▶ What needs to be done:
How many lines in the records below contain "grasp"? Answer with the number alone.

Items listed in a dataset
┌──

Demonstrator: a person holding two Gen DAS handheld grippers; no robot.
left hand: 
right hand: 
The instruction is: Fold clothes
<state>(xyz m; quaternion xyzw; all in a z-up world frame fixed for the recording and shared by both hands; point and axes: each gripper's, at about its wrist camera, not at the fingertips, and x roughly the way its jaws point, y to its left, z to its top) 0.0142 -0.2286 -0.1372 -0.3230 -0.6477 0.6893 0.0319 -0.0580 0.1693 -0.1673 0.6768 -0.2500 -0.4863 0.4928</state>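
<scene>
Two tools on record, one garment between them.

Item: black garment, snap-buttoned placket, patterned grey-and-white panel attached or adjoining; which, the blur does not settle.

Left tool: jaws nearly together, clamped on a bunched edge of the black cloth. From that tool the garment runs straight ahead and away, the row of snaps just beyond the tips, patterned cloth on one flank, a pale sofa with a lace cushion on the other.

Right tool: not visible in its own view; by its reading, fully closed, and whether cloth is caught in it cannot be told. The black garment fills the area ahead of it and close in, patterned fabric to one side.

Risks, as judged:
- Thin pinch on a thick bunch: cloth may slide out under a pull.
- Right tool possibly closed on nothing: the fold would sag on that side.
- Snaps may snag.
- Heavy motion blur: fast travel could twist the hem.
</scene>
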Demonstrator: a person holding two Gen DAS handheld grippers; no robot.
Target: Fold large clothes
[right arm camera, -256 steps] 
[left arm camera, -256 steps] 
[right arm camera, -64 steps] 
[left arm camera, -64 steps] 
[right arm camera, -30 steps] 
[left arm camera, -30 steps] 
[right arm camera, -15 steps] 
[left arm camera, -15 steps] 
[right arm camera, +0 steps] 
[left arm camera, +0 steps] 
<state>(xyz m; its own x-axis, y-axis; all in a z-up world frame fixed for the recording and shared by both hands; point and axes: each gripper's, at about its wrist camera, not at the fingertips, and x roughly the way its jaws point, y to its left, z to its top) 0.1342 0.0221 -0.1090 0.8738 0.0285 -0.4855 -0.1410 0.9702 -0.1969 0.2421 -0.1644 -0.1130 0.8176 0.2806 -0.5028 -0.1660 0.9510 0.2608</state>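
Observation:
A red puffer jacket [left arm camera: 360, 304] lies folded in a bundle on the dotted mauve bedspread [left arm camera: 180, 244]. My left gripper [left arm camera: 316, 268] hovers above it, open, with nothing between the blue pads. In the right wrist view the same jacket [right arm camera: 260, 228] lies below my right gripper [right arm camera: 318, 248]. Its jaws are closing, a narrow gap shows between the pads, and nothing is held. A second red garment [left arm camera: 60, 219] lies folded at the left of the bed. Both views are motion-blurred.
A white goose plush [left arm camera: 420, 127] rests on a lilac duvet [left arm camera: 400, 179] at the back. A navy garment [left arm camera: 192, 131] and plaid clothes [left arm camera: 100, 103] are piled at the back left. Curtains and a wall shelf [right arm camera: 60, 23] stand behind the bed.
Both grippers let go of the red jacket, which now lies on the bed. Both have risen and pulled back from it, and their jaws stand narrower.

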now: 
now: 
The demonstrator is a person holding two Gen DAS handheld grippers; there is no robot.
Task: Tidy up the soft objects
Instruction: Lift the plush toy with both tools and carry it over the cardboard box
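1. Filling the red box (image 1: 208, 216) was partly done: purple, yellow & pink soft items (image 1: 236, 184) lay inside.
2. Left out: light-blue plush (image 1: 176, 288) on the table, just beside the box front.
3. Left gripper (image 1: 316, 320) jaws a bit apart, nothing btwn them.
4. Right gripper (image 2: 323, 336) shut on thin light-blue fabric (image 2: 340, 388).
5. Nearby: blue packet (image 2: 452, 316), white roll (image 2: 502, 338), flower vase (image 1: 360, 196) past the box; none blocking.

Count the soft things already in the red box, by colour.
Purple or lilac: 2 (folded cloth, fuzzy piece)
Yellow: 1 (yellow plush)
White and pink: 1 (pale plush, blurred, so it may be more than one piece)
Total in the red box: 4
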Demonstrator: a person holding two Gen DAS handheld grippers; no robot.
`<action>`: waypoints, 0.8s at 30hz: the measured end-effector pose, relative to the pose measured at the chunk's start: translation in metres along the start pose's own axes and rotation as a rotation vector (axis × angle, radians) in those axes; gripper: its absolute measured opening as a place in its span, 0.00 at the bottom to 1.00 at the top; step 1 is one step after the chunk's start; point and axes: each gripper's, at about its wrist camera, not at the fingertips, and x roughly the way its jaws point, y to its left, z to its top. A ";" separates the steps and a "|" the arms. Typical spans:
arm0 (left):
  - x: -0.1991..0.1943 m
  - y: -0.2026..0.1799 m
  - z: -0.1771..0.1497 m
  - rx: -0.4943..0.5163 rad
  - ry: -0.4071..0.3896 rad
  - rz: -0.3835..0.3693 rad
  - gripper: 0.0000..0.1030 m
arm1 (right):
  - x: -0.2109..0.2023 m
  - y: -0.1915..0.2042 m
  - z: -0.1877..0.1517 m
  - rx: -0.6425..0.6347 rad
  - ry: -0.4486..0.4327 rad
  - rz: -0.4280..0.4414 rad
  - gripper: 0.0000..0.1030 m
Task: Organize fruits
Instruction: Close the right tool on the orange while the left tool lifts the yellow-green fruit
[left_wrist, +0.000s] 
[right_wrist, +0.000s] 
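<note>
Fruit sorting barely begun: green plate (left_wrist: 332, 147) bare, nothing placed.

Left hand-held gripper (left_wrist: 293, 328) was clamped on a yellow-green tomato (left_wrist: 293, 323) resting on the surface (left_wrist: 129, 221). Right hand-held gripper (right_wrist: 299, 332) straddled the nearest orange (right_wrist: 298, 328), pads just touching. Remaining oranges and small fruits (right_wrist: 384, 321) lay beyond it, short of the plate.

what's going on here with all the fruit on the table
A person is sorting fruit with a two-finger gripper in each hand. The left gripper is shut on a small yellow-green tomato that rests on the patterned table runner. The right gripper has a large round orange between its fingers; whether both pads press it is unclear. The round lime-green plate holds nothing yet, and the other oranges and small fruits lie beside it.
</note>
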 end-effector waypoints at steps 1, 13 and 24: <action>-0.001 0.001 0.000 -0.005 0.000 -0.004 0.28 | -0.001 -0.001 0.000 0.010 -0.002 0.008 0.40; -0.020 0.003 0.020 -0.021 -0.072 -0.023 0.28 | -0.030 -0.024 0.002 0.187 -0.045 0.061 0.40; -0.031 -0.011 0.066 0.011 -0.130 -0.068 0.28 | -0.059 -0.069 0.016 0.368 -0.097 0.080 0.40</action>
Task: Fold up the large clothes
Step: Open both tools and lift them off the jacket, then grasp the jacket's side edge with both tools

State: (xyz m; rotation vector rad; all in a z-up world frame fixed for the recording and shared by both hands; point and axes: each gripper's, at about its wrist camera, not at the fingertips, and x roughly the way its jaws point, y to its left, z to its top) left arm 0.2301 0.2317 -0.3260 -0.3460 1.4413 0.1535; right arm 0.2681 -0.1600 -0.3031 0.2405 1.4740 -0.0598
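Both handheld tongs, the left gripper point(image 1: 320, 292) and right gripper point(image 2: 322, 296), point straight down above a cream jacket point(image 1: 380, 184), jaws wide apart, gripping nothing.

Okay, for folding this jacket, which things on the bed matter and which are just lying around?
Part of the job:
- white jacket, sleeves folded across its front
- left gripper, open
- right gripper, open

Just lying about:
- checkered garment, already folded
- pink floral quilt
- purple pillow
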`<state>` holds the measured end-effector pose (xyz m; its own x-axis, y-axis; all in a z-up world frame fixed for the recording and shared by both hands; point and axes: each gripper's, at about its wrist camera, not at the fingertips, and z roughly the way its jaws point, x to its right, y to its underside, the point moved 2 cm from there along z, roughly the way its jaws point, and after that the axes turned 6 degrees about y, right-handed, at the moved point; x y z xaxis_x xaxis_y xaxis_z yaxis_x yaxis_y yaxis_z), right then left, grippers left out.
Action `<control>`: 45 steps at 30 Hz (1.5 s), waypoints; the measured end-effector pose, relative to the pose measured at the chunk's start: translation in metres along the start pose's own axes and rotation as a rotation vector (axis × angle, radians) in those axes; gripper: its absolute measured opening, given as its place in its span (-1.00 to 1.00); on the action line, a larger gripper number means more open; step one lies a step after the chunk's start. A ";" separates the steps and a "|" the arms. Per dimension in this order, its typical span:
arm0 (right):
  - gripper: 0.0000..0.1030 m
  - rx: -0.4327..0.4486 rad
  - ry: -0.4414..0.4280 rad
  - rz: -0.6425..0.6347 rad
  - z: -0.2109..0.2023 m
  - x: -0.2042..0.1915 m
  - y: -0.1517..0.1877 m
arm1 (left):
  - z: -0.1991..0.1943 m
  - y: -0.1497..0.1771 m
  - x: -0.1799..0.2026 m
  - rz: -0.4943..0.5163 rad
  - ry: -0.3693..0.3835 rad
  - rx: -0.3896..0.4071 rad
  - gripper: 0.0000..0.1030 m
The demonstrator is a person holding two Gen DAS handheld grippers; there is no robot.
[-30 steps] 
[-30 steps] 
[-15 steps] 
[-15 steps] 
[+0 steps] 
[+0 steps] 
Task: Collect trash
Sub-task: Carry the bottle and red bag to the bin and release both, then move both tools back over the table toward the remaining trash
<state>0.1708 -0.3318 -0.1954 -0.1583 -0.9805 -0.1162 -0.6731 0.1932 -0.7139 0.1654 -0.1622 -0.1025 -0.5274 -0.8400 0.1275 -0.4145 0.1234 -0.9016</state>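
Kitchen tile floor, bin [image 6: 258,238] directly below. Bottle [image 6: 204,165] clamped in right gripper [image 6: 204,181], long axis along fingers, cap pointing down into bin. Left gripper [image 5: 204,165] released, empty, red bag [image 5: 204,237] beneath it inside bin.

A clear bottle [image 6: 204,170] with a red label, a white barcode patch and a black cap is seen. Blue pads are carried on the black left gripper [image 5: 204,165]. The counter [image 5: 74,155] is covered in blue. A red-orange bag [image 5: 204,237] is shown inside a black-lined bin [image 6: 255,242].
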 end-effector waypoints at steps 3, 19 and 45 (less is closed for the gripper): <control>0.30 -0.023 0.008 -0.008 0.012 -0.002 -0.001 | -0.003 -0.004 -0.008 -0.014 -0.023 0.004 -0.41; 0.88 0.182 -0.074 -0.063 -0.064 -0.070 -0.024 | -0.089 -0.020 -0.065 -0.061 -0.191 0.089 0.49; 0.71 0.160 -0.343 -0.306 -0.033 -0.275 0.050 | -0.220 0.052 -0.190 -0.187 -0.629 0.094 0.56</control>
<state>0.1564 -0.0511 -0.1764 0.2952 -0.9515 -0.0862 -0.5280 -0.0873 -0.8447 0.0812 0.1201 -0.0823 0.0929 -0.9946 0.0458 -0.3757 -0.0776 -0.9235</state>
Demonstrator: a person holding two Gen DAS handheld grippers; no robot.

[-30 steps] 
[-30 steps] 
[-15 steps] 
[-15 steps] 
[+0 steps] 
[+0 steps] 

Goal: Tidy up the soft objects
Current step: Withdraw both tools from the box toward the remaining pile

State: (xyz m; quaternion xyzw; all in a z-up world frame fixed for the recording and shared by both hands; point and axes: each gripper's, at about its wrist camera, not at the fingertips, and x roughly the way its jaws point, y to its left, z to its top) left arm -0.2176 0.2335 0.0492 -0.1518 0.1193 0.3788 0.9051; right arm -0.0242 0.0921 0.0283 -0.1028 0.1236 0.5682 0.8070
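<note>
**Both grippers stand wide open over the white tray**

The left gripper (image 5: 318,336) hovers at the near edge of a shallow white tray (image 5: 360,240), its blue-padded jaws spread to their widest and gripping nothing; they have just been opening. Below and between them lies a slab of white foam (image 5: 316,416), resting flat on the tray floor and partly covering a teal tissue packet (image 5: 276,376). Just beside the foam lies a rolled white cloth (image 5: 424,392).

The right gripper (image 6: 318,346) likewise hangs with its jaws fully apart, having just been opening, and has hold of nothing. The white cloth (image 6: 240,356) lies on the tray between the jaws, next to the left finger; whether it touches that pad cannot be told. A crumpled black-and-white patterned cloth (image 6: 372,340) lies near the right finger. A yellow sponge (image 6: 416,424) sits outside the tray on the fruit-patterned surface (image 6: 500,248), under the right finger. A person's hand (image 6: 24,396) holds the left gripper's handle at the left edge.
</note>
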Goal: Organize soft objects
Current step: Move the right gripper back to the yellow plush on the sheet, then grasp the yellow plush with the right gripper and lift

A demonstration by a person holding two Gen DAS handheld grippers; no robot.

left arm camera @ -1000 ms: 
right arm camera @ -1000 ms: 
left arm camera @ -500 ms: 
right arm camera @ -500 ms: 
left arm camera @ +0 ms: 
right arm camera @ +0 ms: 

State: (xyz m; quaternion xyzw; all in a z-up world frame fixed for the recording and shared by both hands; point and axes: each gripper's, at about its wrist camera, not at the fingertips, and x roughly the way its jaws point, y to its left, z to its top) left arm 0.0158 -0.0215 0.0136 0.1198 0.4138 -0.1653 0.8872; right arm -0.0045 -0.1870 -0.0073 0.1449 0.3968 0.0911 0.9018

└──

▶ Solution below:
2